ACTIVITY - Please restate, word for word, the lines below that begin at the one with "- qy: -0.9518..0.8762" and end at the one with "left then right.". Leave out all other lines.

SOURCE RECORDS -
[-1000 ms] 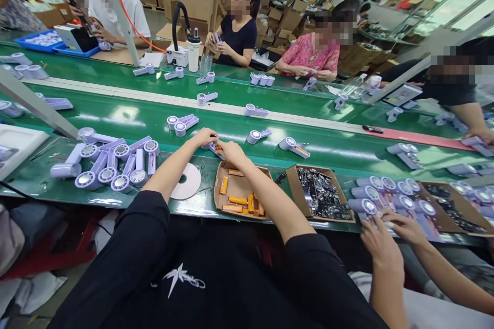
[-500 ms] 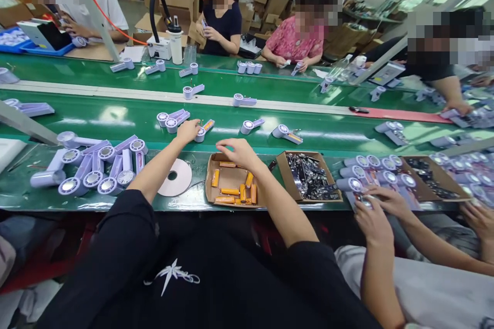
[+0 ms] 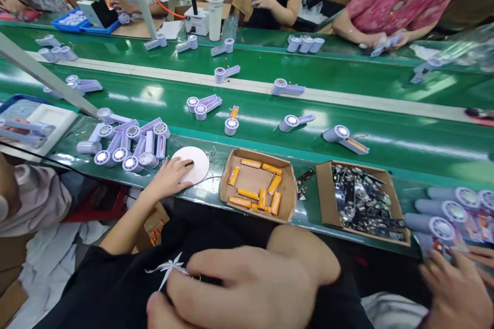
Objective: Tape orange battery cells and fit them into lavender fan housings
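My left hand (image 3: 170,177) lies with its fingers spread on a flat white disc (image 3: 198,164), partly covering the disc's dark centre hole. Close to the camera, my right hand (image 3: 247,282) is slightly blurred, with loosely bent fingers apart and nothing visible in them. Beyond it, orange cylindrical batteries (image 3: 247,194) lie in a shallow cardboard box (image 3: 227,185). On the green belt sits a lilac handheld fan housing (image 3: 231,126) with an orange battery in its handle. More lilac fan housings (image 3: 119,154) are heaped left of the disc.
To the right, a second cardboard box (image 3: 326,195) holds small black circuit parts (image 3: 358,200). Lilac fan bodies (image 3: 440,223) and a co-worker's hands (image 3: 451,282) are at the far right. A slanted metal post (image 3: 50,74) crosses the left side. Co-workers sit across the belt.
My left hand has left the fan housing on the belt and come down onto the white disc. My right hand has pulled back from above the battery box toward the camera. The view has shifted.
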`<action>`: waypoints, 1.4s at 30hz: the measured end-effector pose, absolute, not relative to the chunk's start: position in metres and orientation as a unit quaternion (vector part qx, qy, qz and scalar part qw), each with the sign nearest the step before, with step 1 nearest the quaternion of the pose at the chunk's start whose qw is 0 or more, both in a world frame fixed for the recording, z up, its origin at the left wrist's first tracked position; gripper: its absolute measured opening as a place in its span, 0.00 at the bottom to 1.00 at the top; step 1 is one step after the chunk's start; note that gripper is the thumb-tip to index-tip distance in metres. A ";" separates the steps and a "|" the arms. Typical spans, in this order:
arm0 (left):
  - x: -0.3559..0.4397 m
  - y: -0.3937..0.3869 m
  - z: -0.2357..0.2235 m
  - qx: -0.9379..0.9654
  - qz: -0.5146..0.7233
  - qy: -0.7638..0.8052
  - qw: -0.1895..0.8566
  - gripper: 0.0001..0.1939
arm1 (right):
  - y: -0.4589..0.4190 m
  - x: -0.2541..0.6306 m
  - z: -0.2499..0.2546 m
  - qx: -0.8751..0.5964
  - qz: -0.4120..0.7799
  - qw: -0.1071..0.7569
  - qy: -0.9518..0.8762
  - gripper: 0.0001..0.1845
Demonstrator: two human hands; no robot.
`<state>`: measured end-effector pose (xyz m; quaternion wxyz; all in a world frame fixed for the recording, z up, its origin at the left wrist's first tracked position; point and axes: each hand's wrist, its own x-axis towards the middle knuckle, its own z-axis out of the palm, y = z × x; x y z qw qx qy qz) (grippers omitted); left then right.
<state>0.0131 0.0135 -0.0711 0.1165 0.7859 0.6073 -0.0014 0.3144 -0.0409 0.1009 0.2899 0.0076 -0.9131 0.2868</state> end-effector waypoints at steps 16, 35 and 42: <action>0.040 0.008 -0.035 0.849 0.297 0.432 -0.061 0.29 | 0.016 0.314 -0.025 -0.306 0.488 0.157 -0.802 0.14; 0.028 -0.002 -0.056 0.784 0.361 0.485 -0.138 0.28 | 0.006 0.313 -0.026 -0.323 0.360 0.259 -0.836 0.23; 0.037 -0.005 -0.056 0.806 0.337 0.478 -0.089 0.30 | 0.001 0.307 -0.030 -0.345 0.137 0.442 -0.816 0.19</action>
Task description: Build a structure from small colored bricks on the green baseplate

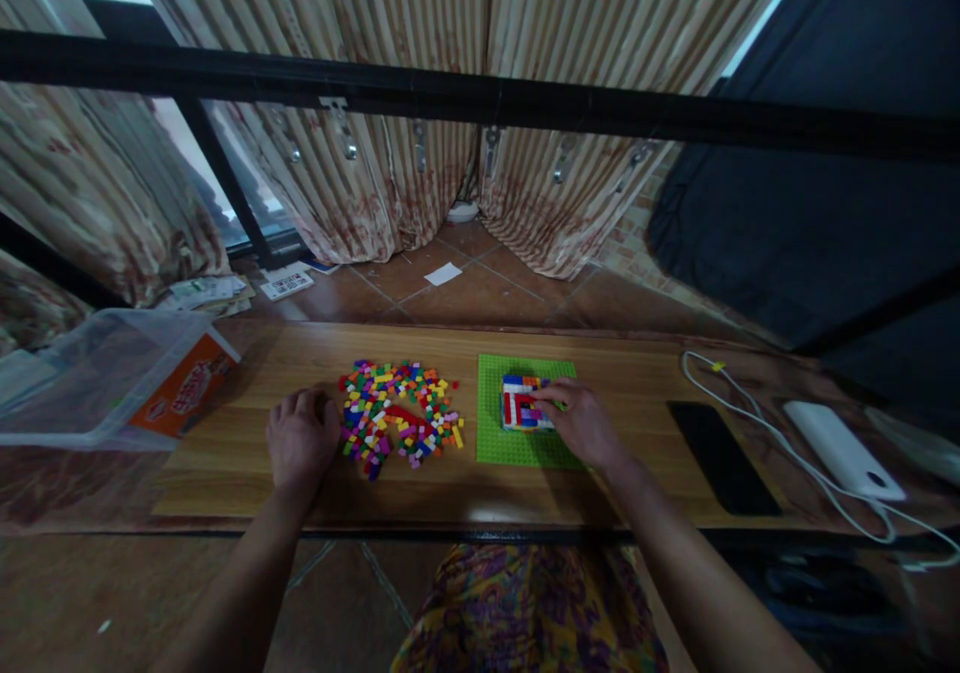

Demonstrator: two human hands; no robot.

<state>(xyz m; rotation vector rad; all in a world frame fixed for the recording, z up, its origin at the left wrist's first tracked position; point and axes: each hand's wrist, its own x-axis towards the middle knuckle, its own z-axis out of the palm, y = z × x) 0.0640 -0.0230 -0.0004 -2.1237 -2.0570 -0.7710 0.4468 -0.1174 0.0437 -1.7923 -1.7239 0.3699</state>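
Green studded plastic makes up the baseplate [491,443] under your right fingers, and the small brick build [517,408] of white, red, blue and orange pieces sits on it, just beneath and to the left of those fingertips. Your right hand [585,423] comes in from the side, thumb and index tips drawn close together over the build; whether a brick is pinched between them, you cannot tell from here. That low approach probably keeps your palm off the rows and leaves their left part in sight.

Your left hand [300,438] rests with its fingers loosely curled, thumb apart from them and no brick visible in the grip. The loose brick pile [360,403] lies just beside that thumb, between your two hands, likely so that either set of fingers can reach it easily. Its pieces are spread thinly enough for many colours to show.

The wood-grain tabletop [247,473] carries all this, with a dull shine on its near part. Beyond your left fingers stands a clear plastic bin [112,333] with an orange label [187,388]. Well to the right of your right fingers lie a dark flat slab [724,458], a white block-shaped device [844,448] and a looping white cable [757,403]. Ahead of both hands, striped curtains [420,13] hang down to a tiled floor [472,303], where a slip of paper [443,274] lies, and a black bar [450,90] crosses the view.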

SOLUTION TO THE PROBLEM -
  - qy: -0.9518..0.8762
  - gripper: 0.0001..0.1845
Demonstrator: two human hands; no robot.
`<state>`: measured end-effector pose (xyz m; quaternion wxyz; all in a world frame fixed for the recording, z up, its origin at the left wrist's first tracked position; point and axes: each hand's wrist, its own x-axis towards the middle knuckle, its own z-axis out of the palm, y = z × x; x y z qw qx qy qz) (grippers omitted); left then right.

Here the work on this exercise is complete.